レムリア文明の政治体制

レムリア文明の政治体制-----------------------------------------------------------------------------------

  レムリア文明の人々は、国を適切に統治する唯一の方法は、政府の長としてどこの党にも所属せず、国に対して何ができるのか誠実に考えていける7人の代表者を置くこと以外にないことをすでに知っていた。代表者の中の7番目の者は評議会において2票分に当たる投票権を持つ最高判事であった。もし4人が彼らに反対して2人が賛成した特別な場合は、彼らは暗礁に乗り上げることになり、少なくとも7人のうちの1人が説得されて票を撤回するまで、何日でも議論が行われた。この議論は、知識、愛、そして人々に対する気づかいを基本として行われた。
 彼らは国を導いたが、物質的な利益は一切受け取らなかった。国を統治することは彼らの天職であり、彼らは自らの国に対する愛からそれに従事したのである。これが指導者間に自分の都合の良い判断を生まないことに寄与した。
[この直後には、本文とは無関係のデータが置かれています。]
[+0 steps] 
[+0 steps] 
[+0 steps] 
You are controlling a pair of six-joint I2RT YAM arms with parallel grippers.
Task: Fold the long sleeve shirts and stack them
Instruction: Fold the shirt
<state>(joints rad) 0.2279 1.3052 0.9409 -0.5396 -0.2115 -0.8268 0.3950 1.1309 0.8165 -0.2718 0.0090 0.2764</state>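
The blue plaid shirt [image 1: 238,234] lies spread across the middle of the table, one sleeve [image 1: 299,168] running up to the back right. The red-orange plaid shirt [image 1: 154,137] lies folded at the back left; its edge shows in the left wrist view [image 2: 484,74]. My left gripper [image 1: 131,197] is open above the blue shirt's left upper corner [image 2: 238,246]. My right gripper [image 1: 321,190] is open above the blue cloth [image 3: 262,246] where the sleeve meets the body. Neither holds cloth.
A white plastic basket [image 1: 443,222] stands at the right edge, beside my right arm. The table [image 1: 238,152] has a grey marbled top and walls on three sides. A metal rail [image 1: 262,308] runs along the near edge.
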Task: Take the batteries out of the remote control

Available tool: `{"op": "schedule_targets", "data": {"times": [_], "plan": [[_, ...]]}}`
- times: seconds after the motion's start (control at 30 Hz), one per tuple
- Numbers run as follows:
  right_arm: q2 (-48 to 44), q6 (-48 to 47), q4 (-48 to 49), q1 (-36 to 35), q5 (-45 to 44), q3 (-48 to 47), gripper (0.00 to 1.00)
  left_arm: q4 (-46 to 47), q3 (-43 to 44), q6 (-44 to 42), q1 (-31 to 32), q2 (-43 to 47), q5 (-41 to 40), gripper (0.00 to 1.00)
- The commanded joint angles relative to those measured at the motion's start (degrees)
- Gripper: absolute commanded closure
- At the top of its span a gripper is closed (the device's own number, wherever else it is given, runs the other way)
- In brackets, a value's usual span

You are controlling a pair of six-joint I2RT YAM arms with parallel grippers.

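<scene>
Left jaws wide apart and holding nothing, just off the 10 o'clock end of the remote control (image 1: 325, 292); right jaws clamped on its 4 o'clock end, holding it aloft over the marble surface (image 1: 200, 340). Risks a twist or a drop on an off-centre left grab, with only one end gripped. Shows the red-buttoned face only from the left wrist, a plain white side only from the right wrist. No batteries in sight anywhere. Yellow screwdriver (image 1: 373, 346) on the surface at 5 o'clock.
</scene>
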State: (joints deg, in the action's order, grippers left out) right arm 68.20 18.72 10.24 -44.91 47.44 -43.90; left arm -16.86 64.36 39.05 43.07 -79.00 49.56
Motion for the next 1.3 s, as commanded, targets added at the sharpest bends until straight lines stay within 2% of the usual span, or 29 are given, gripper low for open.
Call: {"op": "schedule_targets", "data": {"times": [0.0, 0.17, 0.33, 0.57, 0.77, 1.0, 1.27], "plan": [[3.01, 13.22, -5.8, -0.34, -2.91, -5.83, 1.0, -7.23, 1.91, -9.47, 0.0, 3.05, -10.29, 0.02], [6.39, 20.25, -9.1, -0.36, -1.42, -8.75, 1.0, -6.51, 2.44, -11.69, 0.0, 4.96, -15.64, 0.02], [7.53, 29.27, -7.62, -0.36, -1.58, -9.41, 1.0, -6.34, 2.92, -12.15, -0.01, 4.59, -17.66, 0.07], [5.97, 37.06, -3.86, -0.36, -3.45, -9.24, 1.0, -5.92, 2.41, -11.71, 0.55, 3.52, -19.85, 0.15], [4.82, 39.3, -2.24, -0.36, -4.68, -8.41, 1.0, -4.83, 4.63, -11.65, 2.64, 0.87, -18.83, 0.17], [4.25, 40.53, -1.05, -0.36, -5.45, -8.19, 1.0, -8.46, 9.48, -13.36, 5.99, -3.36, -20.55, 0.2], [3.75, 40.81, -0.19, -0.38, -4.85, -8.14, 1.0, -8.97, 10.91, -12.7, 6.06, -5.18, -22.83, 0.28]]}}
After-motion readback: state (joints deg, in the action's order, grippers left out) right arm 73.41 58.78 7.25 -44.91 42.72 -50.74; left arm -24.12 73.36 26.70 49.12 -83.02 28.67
 彼らの選出方法は、まず村や区から清廉潔白な人物が投票で選ばれる。過去に悪い行いがある人物や狂信的傾向のある人物は除かれたので、選ばれた人物はすべての点において完全であることを意味した。そしてその人物は、やはり近隣の村々からの代表者たちとともに近くの町に送られ、そこでさらに投票が行われることになる。例えばもし60の村があれば、彼らが掲げる公約ではなく、完全性を基準に60人が選ばれる。国中の代表者たちは首都に集まる。彼らは6グループに分けられ、それぞれのグループには1つの会議室があてがわれる。その後10日間、各グループ内で議論を行うばかりでなく食事やショーをともに楽しむ中で、絶えずグループ・リーダーの決定を試みる。こうして、もし60人の代表者が10のグループに分けられたら、10人のリーダーが生まれる。同じように、この10人の中から7人が選ばれ、その中から最高指導者が現れ、その人物には”王”の称号が与えられるのである。
 最高指導者は共和国の王であった。前任者が後継者を任命せずに死んでしまった時や、後継者が7人の評議会によって承認されなかった時にだけ、王はこの方法で選ばれる。王の称号が与えられるのは、第1に彼が地球において大聖霊の代理人であるからであり、第2には十中八九、彼が前王の息子か親戚にあたる者だからである。この方法はローマ人のやり方に似ているが、もしこの王が少しでも独裁の傾向を見せたら、評議会の仲間によって放り出されてしまう。